Work instruction: Return all lines below containing the word "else".

════

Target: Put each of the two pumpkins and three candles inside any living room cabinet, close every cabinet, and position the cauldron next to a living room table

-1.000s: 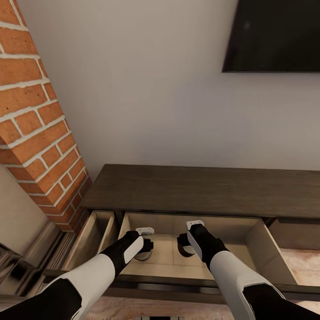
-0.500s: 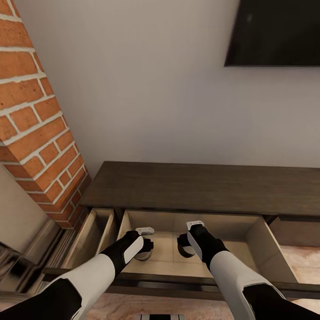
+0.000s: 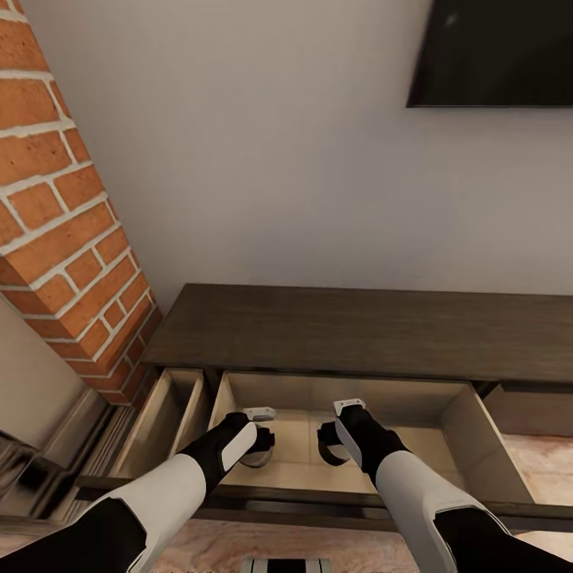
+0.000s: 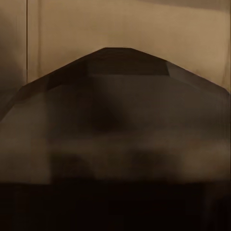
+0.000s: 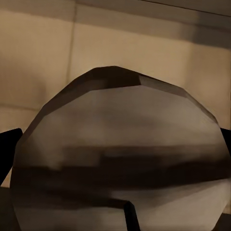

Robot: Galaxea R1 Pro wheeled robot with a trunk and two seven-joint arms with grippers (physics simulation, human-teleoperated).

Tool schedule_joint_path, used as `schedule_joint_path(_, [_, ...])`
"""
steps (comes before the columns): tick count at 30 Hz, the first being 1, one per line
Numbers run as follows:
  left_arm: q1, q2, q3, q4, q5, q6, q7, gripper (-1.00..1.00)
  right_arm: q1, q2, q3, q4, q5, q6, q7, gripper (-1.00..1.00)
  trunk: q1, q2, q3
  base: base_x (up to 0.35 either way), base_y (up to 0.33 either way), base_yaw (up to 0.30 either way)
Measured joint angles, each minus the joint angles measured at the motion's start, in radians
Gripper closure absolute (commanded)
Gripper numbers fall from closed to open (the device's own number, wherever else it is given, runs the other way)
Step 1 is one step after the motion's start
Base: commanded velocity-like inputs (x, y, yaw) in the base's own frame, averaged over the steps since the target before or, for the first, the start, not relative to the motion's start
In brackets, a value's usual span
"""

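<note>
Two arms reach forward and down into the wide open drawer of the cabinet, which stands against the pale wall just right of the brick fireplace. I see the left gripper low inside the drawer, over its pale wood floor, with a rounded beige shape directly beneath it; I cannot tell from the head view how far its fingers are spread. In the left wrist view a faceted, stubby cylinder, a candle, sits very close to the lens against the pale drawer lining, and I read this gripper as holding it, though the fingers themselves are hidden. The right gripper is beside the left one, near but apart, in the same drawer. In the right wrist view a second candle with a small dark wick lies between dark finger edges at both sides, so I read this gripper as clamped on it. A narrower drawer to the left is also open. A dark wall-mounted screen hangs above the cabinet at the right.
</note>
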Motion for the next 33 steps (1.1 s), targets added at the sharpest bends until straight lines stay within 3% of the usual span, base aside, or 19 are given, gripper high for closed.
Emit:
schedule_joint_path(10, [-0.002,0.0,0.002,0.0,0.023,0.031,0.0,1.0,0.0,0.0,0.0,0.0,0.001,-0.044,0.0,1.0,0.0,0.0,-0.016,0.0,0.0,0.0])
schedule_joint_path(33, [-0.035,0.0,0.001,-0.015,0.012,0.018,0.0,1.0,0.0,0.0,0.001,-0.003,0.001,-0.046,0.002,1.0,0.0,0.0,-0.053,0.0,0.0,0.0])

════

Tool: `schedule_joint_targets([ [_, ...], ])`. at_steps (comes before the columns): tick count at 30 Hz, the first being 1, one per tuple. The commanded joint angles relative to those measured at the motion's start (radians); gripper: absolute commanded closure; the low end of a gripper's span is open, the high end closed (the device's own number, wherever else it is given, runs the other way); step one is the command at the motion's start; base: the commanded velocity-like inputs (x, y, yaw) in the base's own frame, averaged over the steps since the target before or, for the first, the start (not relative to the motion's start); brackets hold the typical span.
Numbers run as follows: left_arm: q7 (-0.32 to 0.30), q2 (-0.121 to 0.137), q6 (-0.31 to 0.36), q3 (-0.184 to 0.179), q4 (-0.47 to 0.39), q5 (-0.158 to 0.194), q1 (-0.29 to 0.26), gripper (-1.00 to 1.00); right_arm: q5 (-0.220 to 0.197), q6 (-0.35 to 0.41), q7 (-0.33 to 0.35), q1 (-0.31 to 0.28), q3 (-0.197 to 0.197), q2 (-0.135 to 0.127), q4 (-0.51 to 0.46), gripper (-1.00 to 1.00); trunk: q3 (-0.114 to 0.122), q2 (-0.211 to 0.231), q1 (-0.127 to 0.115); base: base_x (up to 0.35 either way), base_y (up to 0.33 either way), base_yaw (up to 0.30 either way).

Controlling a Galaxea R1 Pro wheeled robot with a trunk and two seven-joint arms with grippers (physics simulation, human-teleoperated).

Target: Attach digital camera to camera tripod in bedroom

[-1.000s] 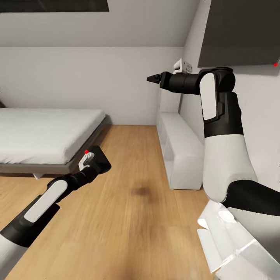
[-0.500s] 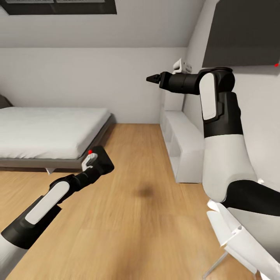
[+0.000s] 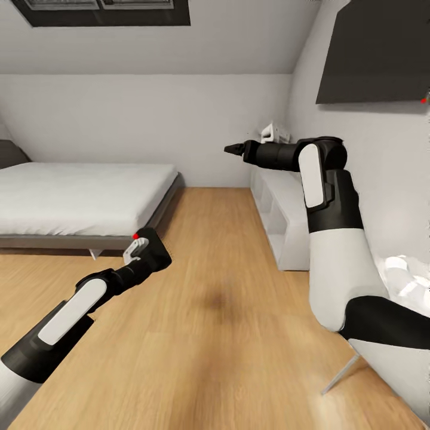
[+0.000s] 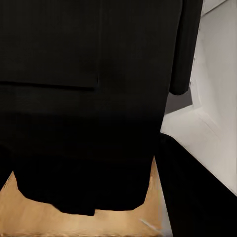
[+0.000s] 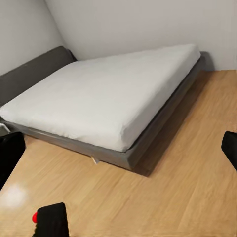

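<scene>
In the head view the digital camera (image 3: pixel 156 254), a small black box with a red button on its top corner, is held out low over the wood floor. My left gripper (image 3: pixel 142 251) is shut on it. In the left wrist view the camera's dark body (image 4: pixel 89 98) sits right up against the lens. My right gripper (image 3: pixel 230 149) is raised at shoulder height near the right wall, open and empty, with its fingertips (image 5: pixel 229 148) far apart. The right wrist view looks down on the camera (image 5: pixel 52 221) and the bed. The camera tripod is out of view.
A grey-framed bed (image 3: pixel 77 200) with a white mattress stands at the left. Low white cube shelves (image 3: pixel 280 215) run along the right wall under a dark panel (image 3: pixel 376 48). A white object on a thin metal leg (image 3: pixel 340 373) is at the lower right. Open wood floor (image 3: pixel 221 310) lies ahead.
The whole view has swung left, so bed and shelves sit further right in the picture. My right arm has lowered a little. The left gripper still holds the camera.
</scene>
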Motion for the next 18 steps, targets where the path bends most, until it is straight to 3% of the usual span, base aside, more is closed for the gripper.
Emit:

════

Your response:
Gripper numbers fall from closed to open (the device's own number, wherever else it is given, runs the other way)
Tool: `schedule_joint_targets([ [_, ...], ])`. at_steps (comes before the columns): tick count at 30 Hz, the first being 1, one per tuple. The commanded joint angles relative to those measured at the motion's start (radians); gripper: absolute commanded closure; the low end of a gripper's span is open, the high end closed (the device's own number, wherever else it is given, runs the other way); step one is the command at the motion's start; base: the commanded velocity-like inputs (x, y, yaw) in the base's own frame, averaged over the steps since the target before or, for the first, the start (not relative to the motion's start); brackets hold the typical span.

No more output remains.